- **The problem**: Everything from the first line of the material below through the line containing "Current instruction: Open" is to be printed exactly, and nothing more.

- **Extracted information**:
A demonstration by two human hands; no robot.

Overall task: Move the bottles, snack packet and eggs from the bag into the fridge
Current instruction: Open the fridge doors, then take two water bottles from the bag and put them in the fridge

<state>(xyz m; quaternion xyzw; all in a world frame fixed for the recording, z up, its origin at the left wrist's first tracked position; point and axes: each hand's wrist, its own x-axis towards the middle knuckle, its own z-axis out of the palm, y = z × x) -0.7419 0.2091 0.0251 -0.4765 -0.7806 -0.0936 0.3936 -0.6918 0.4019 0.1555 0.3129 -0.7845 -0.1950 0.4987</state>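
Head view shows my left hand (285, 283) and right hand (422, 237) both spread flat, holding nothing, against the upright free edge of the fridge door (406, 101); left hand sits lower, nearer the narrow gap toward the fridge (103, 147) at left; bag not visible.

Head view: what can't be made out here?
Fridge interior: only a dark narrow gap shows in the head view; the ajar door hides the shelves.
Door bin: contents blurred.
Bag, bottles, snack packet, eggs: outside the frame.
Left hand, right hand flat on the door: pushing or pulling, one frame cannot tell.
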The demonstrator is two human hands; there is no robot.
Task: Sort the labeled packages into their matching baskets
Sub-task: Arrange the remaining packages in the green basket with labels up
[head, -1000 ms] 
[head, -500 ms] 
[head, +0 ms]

- **Worked solution**:
A demonstration by two human hands; no robot.

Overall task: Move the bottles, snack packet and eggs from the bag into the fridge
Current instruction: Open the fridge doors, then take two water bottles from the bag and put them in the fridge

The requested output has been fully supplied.